Nach der Ankündigung seines Abgangs bei Sky Deutschland, der Unterföhringer Filiale des britischen Pay-TV-Konzerns, im vergangenen Sommer, rätselte die Branche lange, wohin Prof. Wolfram Winter ziehen würde. Als in der Nachbarschaft bei ProSiebenSat.1 prominente Stellen frei wurden, lagen Spekulationen nahe. Doch Winter, zuletzt Executive Vice President Communications & Public Affairs bei Sky, wechselte weder als Kommunikator noch in anderer Kapazität zu den langjährigen Nachbarn. Wochen vergingen. Eine Kolumne in der Männerzeitschrift „GQ“ („Winters Wonderland“) konnte als Zeichen dafür gewertet werden, dass er es nicht allzu eilig hatte mit dem nächsten Job. Er könne sich auch vorstellen, unternehmerisch tätig zu werden, verriet er DWDL.de vergangenen Spätsommer.
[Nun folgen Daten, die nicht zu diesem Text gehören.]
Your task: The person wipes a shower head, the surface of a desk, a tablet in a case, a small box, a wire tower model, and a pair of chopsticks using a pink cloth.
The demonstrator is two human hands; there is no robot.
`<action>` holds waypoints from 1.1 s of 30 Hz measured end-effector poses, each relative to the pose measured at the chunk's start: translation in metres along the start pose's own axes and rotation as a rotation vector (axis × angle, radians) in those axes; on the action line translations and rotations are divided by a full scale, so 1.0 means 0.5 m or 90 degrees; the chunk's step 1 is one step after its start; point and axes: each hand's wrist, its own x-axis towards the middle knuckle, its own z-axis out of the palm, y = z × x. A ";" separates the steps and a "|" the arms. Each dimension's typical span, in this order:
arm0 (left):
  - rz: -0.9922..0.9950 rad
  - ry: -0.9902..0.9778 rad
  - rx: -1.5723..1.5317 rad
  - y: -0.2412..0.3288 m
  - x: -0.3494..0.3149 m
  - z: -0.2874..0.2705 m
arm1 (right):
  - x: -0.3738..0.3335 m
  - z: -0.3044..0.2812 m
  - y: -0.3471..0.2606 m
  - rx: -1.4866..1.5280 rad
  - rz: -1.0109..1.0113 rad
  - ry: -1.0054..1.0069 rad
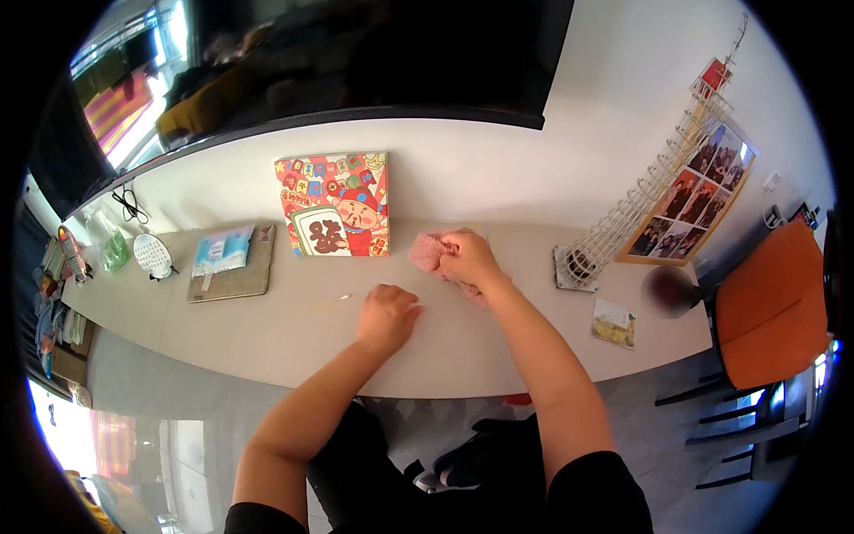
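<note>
My right hand (471,258) is closed around a bunched pink cloth (427,252) and presses it on the pale desk top (311,347), near the wall. A loose end of the cloth shows below the fingers. To the left and nearer to me, my left hand (389,319) rests loosely over the desk, fingers half bent and apart, with nothing visible in it. Just left of that hand lies a thin stick with a white tip (345,297), like a cotton swab. Behind both hands a colourful cartoon picture board (335,205) leans against the wall.
On the left are a grey notebook (233,280) with a blue packet (222,251), and a white oval stand (153,256). A wire tower (627,209), photo frame (689,200), small packet (614,322) and dark round object (672,292) stand right. A screen (356,62) hangs above.
</note>
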 end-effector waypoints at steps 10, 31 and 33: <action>-0.171 -0.223 0.130 0.227 0.174 0.141 | -0.104 -0.161 0.026 -0.126 -0.036 0.491; -0.516 -0.138 -0.125 0.026 -0.085 -0.163 | -0.080 0.040 0.074 -0.331 -0.107 0.109; -0.522 -0.055 -0.179 0.022 -0.131 -0.178 | -0.089 0.050 0.030 -0.249 -0.149 0.041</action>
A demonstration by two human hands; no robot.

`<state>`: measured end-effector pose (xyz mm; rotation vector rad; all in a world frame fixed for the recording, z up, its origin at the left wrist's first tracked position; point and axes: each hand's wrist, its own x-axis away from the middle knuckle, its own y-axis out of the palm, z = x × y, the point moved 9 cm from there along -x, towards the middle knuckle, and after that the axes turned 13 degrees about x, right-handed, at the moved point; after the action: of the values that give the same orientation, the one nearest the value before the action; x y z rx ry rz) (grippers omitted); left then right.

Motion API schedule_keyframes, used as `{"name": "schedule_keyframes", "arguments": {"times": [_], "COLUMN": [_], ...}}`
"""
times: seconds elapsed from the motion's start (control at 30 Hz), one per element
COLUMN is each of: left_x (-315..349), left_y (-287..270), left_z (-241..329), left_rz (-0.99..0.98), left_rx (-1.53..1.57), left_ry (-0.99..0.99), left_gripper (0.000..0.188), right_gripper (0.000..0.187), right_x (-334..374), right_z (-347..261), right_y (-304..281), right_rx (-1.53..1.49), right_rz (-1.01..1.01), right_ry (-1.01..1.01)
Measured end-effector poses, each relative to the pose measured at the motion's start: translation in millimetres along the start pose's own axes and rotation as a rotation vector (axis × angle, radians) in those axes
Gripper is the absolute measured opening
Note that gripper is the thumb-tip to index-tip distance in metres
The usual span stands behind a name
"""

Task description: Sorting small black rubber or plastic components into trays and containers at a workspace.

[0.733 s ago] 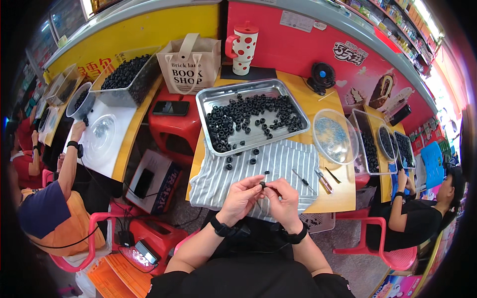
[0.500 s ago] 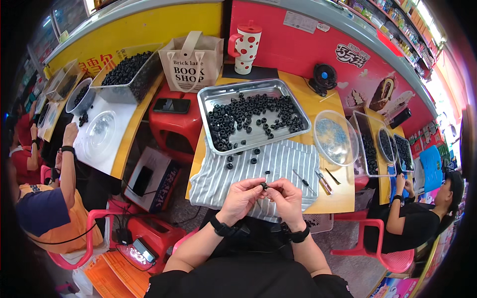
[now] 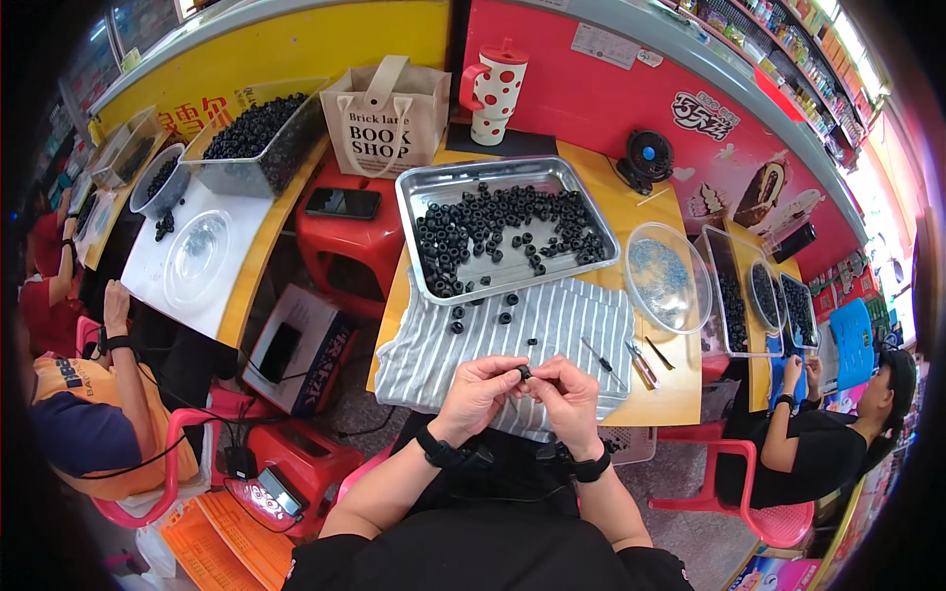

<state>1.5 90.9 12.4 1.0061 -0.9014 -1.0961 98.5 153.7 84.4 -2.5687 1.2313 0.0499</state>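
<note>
My left hand (image 3: 475, 396) and my right hand (image 3: 572, 399) meet over the near part of a grey-and-white striped cloth (image 3: 419, 360). Between their pinched fingertips is a small black ring-shaped part (image 3: 524, 372), mostly covered by the fingers. Just beyond them lies a loose black piece (image 3: 532, 342). Several more rest farther up the cloth, by a metal tray (image 3: 512, 289) holding many similar black parts (image 3: 463, 231). To the right of my right hand are a thin dark-handled tool (image 3: 603, 361), a small tool with a pale handle (image 3: 643, 366) and black tweezers (image 3: 658, 353).
A clear round tub (image 3: 705, 295) with bluish scraps stands right of the tray. Behind are a polka-dot tumbler (image 3: 495, 94), a canvas bag (image 3: 386, 123) and a black fan (image 3: 645, 158). A red stool (image 3: 340, 241) bears a phone. Co-workers sit at left and right.
My hands stay pinched together at nearly the same place, with slight finger movement. The left co-worker's hand has drawn back toward the near table edge. The view has shifted slightly.
</note>
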Motion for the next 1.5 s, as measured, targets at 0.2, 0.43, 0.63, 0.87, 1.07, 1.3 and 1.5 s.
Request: {"name": "schedule_keyframes", "arguments": {"times": [0.2, 0.43, 0.63, 0.87, 1.07, 1.3, 1.5], "left_x": [1, 2, 2, 1, 2, 3, 3], "left_y": [0, 0, -1, -2, -2, -2, 0], "left_z": [1, 1, 1, 1, 1, 0, 1], "left_rz": [0.013, 0.015, 0.011, -0.002, 0.000, -0.024, 0.007], "left_rx": [-0.032, -0.043, -0.046, -0.040, -0.031, -0.024, -0.022], "left_ry": [0.043, 0.058, 0.035, 0.020, 0.005, -0.031, -0.007], "left_gripper": [0.023, 0.023, 0.023, 0.023, 0.022, 0.021, 0.020], "right_gripper": [0.007, 0.005, 0.004, 0.004, 0.004, 0.008, 0.012], "right_x": [1, 3, 2, 1, 2, 0, -1], "right_z": [0, 11, 21, 20, 20, 4, -3], "right_y": [0, 1, -1, 1, 1, 0, -1], "right_rx": [-0.001, -0.138, -0.224, -0.150, -0.097, -0.060, 0.090], "right_rz": [0.010, 0.015, -0.013, -0.050, -0.051, -0.033, -0.044], "right_ry": [0.011, 0.110, 0.174, 0.181, 0.198, 0.064, -0.023]}}
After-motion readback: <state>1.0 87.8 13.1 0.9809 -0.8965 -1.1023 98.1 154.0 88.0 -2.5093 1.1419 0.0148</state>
Seit einigen Tagen ist das konkreter geworden. Mit der neu gegründeten Three Winters GmbH für Beteiligungs- und Beratungsmanagement, einer Hommage an Frau und Sohn, hat sich der langjährige PayTV-Manager mit 15 Prozent an einer jungen Produktionsfirma beteiligt: Die auf dem Bavaria Filmgelände im Münchener Süden angesiedelte Pictures in a Frame GmbH ist keine Zufallswahl: Die beiden Gründungsgesellschafter Jan Gallasch und Tobias Herrmann sind ehemalige Studenten Winters von der Macromedia Hochschule. „Das ist nicht nur ein Investment in Menschen, die ich mag. Das ist eine geschäftliche Entscheidung“, sagt Winter über seinen Einstieg im Gespräch mit dem Medienmagazin DWDL.de.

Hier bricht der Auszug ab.